Gesehen im Museum in Pietrasanta – Italien.
Diesen Gedanken hatte ich, als ich in Pietrasanta vor einer Skulptur von Adam und Eva stand.
Nicht die Adam-und-Eva-Version, die wir aus Gemälden und Kirchen kennen. Nicht jung, makellos und geschniegelt für das Paradies. Keine perfekten Körper. Keine Models.
Sondern zwei ganz normale, eher dicke Menschen.
Und ich musste schmunzeln.
Warum eigentlich nicht?
Warum sollten die ersten Menschen aussehen wie die Titelbilder von Hochglanzmagazinen?
Vielleicht hatten Adam und Eva etwas, das uns heute manchmal fehlt: die Freiheit, sich nicht ständig Gedanken darüber machen zu müssen, wie sie aussehen.
Keine Diäten. Keine Fitness-Apps. Keine Kalorientabellen. Keine Influencer.
Nur ein Paradies, ein Apfel und vermutlich wichtigeres zu tun.

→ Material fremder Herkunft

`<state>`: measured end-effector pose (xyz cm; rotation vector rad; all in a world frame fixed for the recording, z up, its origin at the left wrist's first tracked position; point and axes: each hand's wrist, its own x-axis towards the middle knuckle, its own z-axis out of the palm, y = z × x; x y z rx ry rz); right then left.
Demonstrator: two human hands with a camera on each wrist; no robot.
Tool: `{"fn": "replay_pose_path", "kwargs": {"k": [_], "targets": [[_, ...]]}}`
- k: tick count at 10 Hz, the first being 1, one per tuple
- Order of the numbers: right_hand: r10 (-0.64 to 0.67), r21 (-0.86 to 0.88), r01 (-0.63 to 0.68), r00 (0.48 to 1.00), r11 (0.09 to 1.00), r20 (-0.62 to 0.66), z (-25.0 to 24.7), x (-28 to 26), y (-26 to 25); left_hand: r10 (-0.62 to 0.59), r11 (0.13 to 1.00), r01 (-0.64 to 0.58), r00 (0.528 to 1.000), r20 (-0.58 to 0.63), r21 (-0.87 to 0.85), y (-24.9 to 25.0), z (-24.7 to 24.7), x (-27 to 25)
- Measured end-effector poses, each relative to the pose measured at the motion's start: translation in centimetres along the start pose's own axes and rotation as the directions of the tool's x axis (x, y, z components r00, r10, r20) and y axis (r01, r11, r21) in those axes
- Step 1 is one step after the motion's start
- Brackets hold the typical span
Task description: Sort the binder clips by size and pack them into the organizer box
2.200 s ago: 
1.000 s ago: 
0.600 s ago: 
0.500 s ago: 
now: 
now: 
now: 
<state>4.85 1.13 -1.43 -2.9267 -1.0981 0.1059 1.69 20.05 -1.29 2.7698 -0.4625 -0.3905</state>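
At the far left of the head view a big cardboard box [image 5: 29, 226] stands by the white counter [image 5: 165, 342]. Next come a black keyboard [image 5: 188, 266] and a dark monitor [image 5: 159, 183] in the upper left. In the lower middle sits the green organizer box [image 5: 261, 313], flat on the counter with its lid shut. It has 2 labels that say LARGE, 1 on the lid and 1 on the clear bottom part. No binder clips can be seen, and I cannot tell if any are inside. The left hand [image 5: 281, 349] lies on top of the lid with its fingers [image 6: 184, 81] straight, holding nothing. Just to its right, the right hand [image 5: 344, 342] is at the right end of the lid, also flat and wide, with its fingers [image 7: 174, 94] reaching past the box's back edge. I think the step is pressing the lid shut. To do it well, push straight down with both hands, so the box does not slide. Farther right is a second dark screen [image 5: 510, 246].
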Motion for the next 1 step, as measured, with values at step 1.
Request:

Während ich die Figuren betrachtete, wurde mir bewusst, wie sehr unsere Vorstellungen von Menschen durch Kunst, Werbung und gesellschaftliche Ideale geprägt werden. Wir sehen etwas so oft, dass wir es irgendwann für selbstverständlich halten.
Und dann steht plötzlich jemand da und zeigt Adam und Eva ganz anders.
Nicht perfekt.
Nicht idealisiert.
Einfach menschlich.
Genau das hat mir an diesen Figuren gefallen.
Sie haben mich zum Schmunzeln gebracht. Und zum Nachdenken.